ALCATRAZ – THE RETURN
Claes Söderquist, USA | 2013 | HD | color | sound | 16′

Late in 2012 I returned to Alcatraz and searched out the locations where I had filmed in 1970. It looked completely different. Alcatraz in 1970 was strikingly white and clean during the Occupation – a palace on a rock. Today, part of Alcatraz is in ruin. But this chapter of Alcatraz’s history is being rediscovered, and the graffiti painted by its former occupants is being recreated.


LAY CLAIM TO AN ISLAND
Chris Kennedy, USA | 2009​ | 16mm | color | sound | 13’

Texts from the 1969 American Indian Occupation of Alcatraz and letters from supporters propel an exploration of political yearning, emancipatory architecture and failed utopias. What does it mean to claim land that has more value as a symbol than as a potential home? And how does that symbol function beyond the boundaries of its geographic limits?


THE RETURN OF THE BUFFALO
Claes Söderquist, USA | 1970 – 2012 | 16mm/HD | b/w | sound | 19’

The Occupation of Alcatraz by Indians of All Tribes began in 1969. The Indians of All Tribes had an office in San Francisco that issued passes to visit the island, and a ship from Sausalito that brought passengers, as well as food and water to its occupants. Indians of All Tribes wanted to build a culture center and a university on the island.

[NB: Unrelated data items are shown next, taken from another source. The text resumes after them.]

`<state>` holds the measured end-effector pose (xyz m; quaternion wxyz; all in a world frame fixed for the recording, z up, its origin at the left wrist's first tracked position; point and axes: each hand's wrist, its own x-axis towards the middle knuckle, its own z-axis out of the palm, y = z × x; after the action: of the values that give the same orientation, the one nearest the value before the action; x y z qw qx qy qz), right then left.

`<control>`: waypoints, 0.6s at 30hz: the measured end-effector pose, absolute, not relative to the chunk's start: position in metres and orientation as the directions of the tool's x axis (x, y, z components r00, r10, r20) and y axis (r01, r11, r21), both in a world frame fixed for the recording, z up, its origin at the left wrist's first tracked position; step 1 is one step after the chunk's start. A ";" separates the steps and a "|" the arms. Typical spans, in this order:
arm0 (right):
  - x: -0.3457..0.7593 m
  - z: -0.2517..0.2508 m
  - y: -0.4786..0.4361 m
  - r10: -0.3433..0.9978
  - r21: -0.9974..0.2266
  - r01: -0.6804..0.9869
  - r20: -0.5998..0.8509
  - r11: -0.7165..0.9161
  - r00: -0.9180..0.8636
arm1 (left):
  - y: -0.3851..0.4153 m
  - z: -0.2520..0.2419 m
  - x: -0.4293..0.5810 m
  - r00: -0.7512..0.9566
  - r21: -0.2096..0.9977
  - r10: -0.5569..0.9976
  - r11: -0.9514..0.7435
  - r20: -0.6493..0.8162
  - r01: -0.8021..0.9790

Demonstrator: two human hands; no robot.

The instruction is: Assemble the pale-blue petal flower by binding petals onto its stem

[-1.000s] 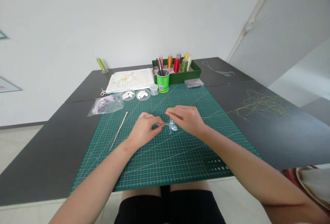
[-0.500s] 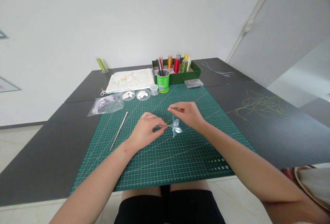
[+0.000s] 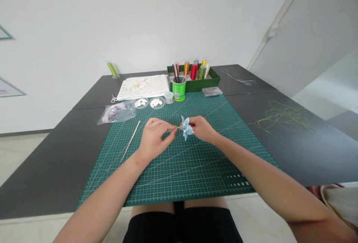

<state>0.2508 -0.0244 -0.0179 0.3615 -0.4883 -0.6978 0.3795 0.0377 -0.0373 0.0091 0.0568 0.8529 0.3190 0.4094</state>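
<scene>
Dark counter (image 3: 50,161) carried a green cutting mat (image 3: 179,172). Both hands worked mid-mat, just above it. The left hand (image 3: 152,140) was pinched shut on the thin stem (image 3: 173,128). Just to its right, the right hand (image 3: 203,128) gripped the pale blue flower (image 3: 185,127) with its fingertips. My read: pinch the stem firmly close to the bloom and go light on the petals to avoid creasing. Versus 0.5 s earlier, the flower sat higher with its petals turned up, and the right hand was closer in.

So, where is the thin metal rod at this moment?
In the head view the thin metal rod lies on the green cutting mat, left of the left hand and nearer than the clear plastic bag.
</scene>
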 end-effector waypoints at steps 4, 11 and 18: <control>0.235 -0.016 -0.036 0.930 -0.961 0.262 -0.011 0.092 -0.366 | -0.039 0.010 0.040 0.327 0.530 0.706 -0.696 0.629 0.484; 0.226 -0.009 -0.050 0.873 -0.979 0.157 -0.188 -0.130 -0.450 | -0.035 0.002 0.050 0.277 0.974 0.937 -0.226 0.212 0.020; 0.231 -0.018 -0.040 0.954 -0.931 0.315 0.095 0.186 -0.283 | -0.035 0.004 0.052 0.306 0.990 0.942 -0.140 0.139 -0.018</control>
<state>0.2311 -0.0403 -0.0180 0.3708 -0.4700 -0.6750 0.4312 0.0518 -0.0351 0.0039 0.5337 0.6067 0.3807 0.4496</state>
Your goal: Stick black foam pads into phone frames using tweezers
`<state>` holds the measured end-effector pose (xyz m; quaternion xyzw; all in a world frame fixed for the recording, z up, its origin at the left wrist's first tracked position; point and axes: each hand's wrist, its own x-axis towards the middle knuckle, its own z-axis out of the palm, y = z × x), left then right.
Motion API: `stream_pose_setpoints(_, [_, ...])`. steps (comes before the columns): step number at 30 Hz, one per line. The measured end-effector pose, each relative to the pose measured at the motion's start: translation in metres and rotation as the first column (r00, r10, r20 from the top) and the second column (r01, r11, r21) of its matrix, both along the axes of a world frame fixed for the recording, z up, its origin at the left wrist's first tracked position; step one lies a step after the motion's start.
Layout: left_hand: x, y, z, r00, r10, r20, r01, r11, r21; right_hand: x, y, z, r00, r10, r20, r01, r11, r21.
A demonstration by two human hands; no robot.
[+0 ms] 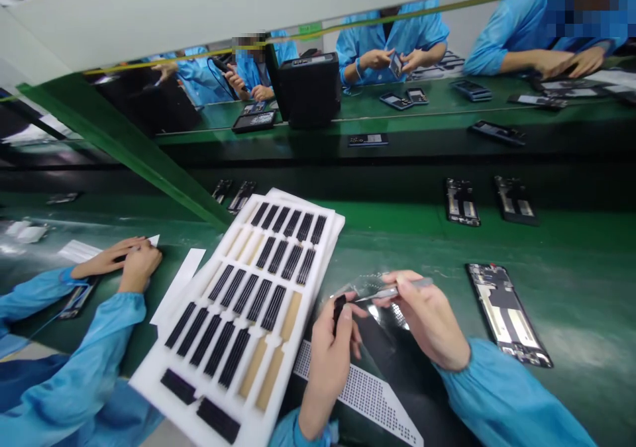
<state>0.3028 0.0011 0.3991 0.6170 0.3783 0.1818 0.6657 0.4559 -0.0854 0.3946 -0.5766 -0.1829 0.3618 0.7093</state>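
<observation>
My left hand (330, 351) pinches a small black part (339, 308) between thumb and fingers, to the right of the white foam tray. My right hand (430, 314) is closed around metal tweezers (382, 295), whose tip points left toward the black part. Whether the tip touches it, I cannot tell. Behind and around my fingers shows a clear film with small dots (365, 281). The white foam tray (305, 205) holds rows of black strip-like parts in slots; some slots show tan bottoms. Under my left wrist lies a white sheet covered with dark dots (370, 394).
An opened phone (509, 314) lies on the green bench at right, with two more (462, 202) behind. To the left, a co-worker's hands (132, 261) work beside a white paper strip (181, 281). A green post (134, 149) slants behind the tray. Other people in blue sit across.
</observation>
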Motion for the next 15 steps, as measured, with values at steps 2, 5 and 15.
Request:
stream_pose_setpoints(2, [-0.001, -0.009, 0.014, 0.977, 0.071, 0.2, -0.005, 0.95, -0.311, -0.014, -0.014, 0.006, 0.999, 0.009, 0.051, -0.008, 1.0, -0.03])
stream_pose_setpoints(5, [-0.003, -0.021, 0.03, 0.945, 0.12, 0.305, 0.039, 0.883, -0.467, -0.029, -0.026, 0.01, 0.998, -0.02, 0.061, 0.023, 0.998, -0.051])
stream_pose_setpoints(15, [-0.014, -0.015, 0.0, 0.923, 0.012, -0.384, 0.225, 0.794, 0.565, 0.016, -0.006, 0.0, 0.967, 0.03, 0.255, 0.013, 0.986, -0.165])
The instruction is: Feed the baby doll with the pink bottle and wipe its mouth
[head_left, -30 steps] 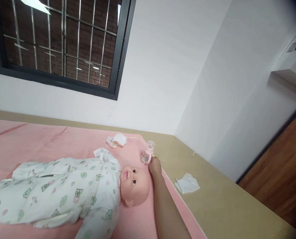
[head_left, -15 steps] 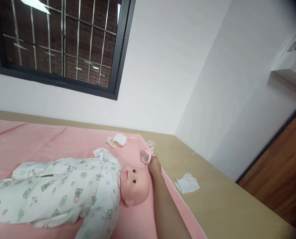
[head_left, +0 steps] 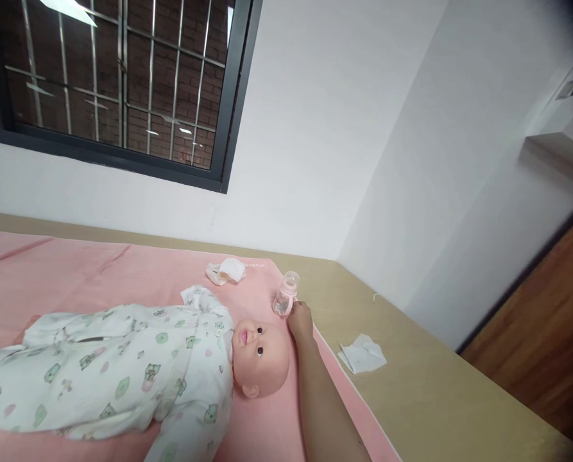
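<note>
My right hand [head_left: 300,321] reaches in from the bottom edge and is closed on the handle of a small baby bottle [head_left: 283,301]. The bottle is clear with a pink collar and a clear cap, and it stands upright near the corner of a pink mat [head_left: 136,269]. Just left of my forearm lies a baby doll [head_left: 262,369] on its back, its head toward my hand. It wears a white outfit [head_left: 122,366] printed with green and pink figures. My left hand is out of view.
A crumpled white item [head_left: 231,270] lies on the mat behind the doll. To the right, a folded white tissue [head_left: 363,354] rests on the wooden surface [head_left: 425,372]. White walls and a dark-framed, barred window [head_left: 226,141] stand behind.
</note>
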Motion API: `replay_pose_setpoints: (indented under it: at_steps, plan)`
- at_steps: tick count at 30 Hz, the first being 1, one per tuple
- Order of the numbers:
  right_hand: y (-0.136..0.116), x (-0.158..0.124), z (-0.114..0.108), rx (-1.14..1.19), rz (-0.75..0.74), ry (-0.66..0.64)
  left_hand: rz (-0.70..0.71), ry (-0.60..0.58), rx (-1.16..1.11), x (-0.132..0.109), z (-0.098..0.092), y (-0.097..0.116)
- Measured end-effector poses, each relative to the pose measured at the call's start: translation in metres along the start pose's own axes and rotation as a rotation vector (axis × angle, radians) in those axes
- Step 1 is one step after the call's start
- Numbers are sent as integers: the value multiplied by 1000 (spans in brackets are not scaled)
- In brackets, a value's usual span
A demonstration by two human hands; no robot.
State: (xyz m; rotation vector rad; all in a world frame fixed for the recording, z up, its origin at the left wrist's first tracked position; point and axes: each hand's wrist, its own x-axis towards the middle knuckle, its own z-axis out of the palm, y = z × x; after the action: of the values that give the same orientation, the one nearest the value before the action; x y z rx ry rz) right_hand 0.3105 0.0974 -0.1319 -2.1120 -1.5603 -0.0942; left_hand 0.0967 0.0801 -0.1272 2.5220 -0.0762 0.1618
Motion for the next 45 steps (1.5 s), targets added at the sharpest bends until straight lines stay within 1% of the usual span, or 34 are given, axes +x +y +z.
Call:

The occupants persisted, and families started moving there and a school was set up. In an interview Bob Bradley, the Indians of All Tribes public relations representative, talked about the importance of the Occupation and how he had left everything behind to take part. By 1971, however, the U.S. government forced the final occupants to leave the island and the movement was over.